As later formulated in the Nuremberg code, a careful cost-benefit calculation and a detailed research plan with animal experimentation beforehand were already required to minimise risk to human subjects. Some regulations were even stricter and more detailed than those contained in the Nuremberg code and the much later Declaration of Helsinki. Human experimentation on dying patients was absolutely prohibited. Publication of the results of new therapy must respect the patient's dignity and the mandate of humanity. In academic teaching every opportunity should be taken to emphasise the special responsibilities of a physician undertaking clinical trials. Even further, any exploitation of social or economic need in testing new therapies was rejected.

Discussion

This paper shows that explicit directives concerned with the welfare of people subjected to medical experimentation in Germany were in place long before the Nuremberg code was devised in 1947.9 10 11 12 Critical press reports and debate in parliament forced the Prussian government to issue the first directive concerned with medical experimentation in humans in 1900. This directive was based on medical and legal scientific reports.
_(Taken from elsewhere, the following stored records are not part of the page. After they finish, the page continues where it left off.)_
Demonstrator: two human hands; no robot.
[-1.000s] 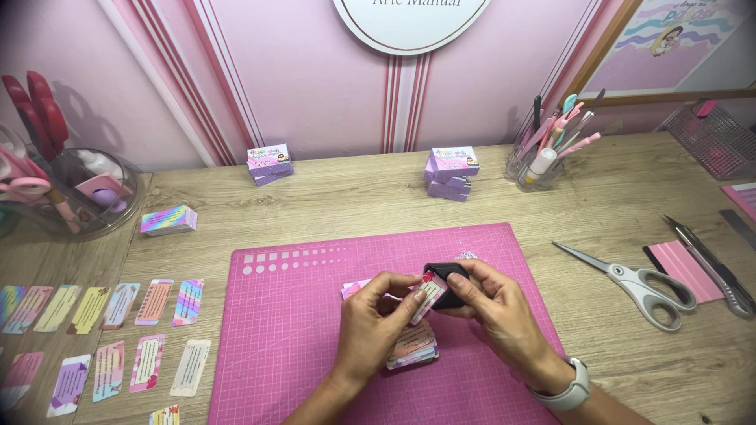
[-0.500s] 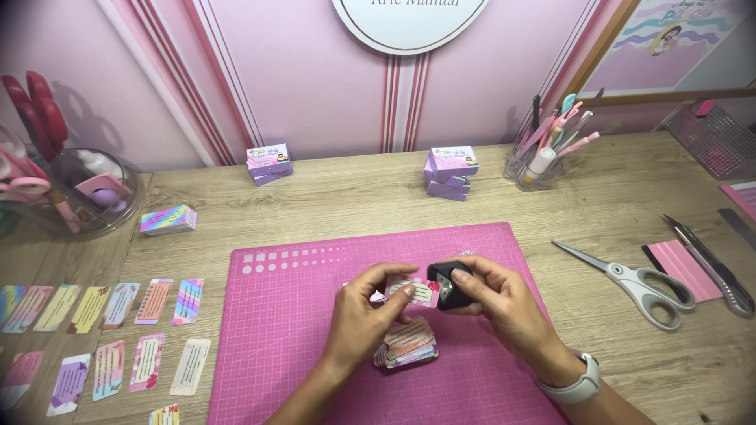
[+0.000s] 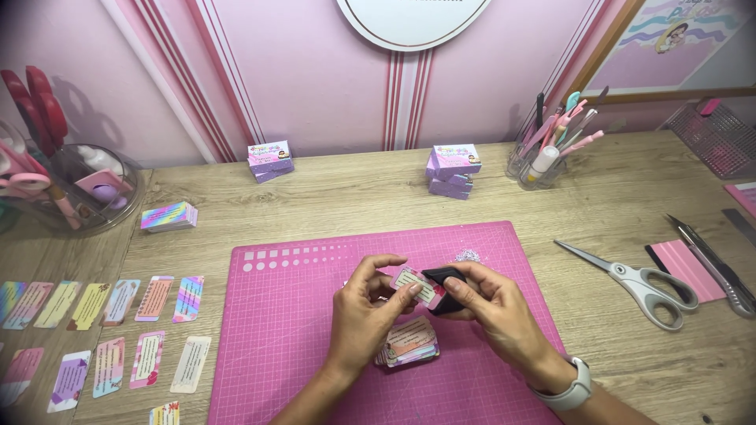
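the left hand [image 3: 364, 311] pinches a small pink card [image 3: 417, 286]; at its 3 o'clock, the right hand [image 3: 492, 303] grips a black punch [image 3: 442, 282] above the card stack [image 3: 409, 345].

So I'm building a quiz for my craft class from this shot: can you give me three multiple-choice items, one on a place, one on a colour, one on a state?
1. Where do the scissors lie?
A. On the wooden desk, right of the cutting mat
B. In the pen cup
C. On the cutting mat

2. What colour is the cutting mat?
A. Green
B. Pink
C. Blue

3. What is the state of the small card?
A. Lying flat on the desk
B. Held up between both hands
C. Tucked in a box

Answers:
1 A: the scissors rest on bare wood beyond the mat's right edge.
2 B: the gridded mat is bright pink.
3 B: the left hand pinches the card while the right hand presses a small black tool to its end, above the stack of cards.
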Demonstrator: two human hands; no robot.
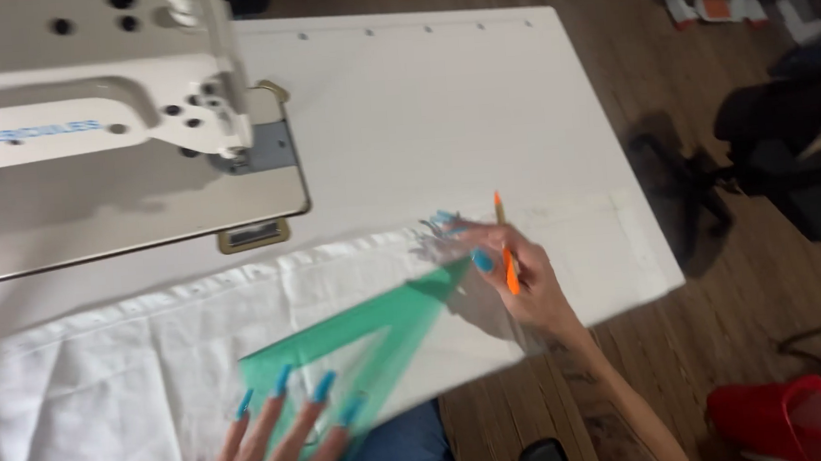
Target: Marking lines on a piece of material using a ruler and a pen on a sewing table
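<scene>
A white piece of fabric (pixel 122 376) lies spread over the front of the white sewing table (pixel 441 113). On it rests a translucent green triangular ruler (pixel 379 334). My left hand (pixel 276 442), with long blue nails, presses flat on the ruler's lower left part, fingers spread. My right hand (pixel 520 285) is at the ruler's upper right tip and grips an orange pen (pixel 505 243), its point up and away from me. The image is blurred by motion.
A cream industrial sewing machine (pixel 93 99) stands at the table's back left. The wooden floor is to the right, with a dark office chair (pixel 762 158) and a red container (pixel 780 421) near the bottom right corner.
</scene>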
A clear distinction was made between therapeutic and non-therapeutic research, but regulations were issued only for non-therapeutic research. The regulations were based on the principle of autonomy and represented an early model of informed consent. A “proper explanation of the possible negative consequences” of the intervention and “unambiguous consent” became the mandatory standard. In addition, legal reports carefully discussed aspects of coercion, persuasion, and imbalance of authority between patient and doctor just as in contemporary work.13 Minors and incompetent subjects were generally excluded from non-therapeutic research, as they could not give valid informed consent.

We conclude that at the turn of the century informed consent was already a legal doctrine in medical experimentation in Germany, being based on “unambiguous consent” of the subject after “proper” information had been given by the doctor, including negative consequences and side effects. Interestingly, the regulations were not initiated by doctors or research institutions but were issued by government authorities. However, it remains an open question how informed consent was applied by doctors in research and clinical practice and how it shaped the individual doctor-patient relationship.14 15 16

The guidelines issued by the Reich government in 1931 regulated therapeutic and non-therapeutic research in human subjects. Whereas without exception non-therapeutic research could be performed only with the subject's informed consent, therapeutic research could be performed without explicit consent but only in a medical emergency and if it was deemed to be in the patient's best interest.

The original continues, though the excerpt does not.